#### Data provided ####

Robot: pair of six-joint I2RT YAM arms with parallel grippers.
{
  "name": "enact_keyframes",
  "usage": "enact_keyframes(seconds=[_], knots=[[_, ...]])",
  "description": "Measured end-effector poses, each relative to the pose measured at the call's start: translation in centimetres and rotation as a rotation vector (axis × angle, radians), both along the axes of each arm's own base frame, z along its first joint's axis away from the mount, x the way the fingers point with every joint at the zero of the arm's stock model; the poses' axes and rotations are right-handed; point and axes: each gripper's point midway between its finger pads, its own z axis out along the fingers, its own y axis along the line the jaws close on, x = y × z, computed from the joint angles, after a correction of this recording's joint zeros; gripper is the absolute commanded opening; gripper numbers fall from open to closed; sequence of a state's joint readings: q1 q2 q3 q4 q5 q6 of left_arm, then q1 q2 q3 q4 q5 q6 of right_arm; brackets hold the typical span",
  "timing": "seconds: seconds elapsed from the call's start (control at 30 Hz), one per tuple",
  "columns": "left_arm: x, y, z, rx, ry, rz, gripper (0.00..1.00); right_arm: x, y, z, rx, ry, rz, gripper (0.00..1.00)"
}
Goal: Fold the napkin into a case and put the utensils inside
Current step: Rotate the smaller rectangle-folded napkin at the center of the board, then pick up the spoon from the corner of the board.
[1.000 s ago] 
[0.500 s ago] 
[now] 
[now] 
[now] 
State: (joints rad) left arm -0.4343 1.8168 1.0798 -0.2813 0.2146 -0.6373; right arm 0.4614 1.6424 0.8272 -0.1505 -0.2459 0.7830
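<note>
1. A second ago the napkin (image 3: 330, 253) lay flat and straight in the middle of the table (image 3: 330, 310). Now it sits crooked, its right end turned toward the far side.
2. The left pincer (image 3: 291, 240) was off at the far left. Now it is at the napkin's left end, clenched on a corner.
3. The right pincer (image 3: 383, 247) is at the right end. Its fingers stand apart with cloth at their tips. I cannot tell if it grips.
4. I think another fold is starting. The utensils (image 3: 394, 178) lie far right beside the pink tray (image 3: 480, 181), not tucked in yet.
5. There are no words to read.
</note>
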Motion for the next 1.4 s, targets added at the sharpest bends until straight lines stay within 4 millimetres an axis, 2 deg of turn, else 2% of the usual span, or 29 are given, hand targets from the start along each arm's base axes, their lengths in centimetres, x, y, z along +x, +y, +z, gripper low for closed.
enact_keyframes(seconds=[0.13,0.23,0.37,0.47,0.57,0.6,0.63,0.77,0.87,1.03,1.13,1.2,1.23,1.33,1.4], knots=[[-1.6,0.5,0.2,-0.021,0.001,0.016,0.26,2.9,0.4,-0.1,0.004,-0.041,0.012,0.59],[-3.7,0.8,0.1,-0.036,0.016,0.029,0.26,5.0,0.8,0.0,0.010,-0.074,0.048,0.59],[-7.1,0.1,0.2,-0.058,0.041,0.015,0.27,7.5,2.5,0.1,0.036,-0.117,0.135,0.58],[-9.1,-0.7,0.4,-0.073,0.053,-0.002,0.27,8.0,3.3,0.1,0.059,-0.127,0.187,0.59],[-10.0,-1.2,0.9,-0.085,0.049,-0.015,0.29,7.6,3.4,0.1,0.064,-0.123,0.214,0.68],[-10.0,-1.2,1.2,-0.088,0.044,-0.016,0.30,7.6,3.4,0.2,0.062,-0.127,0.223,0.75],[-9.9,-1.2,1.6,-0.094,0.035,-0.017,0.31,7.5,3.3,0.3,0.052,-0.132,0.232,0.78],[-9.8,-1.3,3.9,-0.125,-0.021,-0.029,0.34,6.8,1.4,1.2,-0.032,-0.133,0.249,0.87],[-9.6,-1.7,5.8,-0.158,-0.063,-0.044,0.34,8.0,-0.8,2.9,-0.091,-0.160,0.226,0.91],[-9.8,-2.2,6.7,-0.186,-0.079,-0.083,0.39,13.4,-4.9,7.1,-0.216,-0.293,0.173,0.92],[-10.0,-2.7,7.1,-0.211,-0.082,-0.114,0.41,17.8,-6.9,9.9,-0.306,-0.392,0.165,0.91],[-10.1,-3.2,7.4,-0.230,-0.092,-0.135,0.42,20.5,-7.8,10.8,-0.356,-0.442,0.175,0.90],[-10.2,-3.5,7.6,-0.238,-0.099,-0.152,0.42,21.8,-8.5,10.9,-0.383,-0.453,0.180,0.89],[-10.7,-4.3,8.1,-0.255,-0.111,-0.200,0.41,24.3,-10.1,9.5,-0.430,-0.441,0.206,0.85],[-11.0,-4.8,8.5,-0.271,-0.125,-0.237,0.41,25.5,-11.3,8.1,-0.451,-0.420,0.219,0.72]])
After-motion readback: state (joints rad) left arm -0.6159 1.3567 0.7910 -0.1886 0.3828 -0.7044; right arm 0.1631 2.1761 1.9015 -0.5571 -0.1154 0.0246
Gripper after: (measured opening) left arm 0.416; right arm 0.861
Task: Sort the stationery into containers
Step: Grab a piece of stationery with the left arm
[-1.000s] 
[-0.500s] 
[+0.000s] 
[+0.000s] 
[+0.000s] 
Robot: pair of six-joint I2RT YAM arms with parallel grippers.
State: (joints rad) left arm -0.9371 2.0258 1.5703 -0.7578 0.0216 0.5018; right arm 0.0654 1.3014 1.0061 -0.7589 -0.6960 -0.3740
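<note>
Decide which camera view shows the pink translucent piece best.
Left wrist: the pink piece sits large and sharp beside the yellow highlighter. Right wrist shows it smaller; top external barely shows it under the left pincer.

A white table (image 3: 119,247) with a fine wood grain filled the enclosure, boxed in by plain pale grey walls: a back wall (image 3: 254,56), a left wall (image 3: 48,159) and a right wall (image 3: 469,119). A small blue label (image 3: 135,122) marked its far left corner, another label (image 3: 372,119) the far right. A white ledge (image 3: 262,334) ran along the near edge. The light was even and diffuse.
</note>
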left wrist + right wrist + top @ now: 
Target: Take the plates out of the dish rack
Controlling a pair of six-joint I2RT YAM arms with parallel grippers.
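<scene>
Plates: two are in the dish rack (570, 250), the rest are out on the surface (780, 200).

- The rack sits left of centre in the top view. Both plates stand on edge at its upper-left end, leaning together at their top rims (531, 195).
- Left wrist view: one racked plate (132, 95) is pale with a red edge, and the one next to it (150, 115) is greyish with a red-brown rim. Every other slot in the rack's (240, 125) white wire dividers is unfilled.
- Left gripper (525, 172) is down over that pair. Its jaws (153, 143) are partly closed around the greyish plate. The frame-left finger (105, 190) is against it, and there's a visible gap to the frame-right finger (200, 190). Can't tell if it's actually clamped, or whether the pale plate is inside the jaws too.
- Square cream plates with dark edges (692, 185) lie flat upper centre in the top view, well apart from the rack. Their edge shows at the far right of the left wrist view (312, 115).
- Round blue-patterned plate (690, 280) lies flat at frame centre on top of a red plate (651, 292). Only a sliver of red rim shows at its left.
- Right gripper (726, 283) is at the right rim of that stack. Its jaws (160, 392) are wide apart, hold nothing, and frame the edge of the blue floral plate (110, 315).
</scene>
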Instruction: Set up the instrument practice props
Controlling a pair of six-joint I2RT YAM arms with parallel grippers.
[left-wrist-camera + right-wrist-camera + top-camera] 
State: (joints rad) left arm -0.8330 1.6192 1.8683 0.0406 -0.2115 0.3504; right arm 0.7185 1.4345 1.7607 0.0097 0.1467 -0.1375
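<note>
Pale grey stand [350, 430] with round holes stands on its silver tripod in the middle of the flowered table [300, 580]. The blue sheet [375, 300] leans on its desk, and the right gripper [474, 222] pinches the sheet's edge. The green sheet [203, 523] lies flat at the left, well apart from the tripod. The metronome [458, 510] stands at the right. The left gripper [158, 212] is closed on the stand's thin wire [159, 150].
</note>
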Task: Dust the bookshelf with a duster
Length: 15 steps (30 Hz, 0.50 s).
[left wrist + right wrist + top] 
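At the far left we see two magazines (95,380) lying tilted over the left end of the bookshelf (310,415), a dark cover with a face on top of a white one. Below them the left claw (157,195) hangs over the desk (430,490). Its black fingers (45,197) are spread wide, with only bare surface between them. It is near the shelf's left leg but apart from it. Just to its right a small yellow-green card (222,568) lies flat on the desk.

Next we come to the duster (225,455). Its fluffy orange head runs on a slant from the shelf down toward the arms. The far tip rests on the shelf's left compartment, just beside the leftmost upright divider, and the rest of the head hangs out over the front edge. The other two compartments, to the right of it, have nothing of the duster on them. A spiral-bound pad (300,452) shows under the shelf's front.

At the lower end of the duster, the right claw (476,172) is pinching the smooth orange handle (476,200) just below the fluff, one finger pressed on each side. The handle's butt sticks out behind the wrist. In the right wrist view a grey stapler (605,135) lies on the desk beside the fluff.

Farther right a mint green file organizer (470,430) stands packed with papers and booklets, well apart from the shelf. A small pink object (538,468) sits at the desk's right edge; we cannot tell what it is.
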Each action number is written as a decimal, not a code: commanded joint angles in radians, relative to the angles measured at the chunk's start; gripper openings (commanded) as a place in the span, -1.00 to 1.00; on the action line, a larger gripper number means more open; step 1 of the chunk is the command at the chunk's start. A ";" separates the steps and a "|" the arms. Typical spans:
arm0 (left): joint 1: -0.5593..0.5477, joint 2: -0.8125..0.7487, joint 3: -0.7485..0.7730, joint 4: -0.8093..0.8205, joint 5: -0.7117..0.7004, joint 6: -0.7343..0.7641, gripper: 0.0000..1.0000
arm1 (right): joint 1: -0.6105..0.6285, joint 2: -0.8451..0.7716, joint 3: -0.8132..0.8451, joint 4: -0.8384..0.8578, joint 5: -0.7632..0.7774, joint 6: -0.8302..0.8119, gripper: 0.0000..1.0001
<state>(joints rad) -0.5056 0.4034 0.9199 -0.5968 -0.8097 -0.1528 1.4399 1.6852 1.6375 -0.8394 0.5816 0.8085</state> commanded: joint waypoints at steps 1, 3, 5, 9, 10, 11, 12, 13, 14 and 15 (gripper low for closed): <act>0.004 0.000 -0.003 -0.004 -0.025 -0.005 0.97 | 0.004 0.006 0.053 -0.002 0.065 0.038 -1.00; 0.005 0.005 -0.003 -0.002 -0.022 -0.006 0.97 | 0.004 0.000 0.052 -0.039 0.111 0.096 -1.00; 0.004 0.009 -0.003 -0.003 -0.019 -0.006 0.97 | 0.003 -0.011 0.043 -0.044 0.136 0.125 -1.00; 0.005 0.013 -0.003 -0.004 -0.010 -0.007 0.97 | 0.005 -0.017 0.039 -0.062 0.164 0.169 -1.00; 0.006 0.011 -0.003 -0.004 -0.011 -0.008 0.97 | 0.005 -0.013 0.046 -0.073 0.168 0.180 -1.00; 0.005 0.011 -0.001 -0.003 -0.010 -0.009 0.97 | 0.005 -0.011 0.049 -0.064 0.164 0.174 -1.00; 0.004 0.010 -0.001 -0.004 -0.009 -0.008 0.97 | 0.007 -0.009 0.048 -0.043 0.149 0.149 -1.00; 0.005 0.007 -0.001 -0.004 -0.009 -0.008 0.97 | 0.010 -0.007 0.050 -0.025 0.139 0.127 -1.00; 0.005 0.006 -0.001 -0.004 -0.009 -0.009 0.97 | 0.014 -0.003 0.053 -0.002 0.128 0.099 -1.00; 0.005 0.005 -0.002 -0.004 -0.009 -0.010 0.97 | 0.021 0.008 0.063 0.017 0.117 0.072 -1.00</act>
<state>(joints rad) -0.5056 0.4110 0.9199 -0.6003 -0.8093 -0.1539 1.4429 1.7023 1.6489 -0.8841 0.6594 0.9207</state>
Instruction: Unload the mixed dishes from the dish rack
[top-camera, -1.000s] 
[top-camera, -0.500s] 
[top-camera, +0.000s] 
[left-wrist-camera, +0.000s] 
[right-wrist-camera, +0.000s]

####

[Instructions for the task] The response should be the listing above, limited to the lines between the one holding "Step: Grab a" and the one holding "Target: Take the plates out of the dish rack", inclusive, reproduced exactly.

[Response for this exercise]
Step: Grab a piece of stationery with the left arm
[-1.000s] 
[-0.500s] 
[+0.000s] 
[+0.000s] 
[+0.000s] 
Robot: pair of six-joint I2RT YAM arms with parallel grippers.
State: (joints rad) left arm -0.9371 2.0258 1.5703 -0.7578 0.0216 0.5018; right arm 0.0654 1.3014 1.0061 -0.7589 -0.6960 -0.3740
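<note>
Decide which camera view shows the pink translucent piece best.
Left wrist: the pink piece sits large and sharp beside the yellow highlighter. Right wrist shows it smaller; top external barely shows it under the left pincer.

A white table (image 3: 119,247) with a fine wood grain filled the enclosure, boxed in by plain pale grey walls: a back wall (image 3: 254,56), a left wall (image 3: 48,159) and a right wall (image 3: 469,119). A small blue label (image 3: 135,122) marked its far left corner, another label (image 3: 372,119) the far right. A white ledge (image 3: 262,334) ran along the near edge. The light was even and diffuse.
</note>
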left wrist + right wrist + top @ now: 
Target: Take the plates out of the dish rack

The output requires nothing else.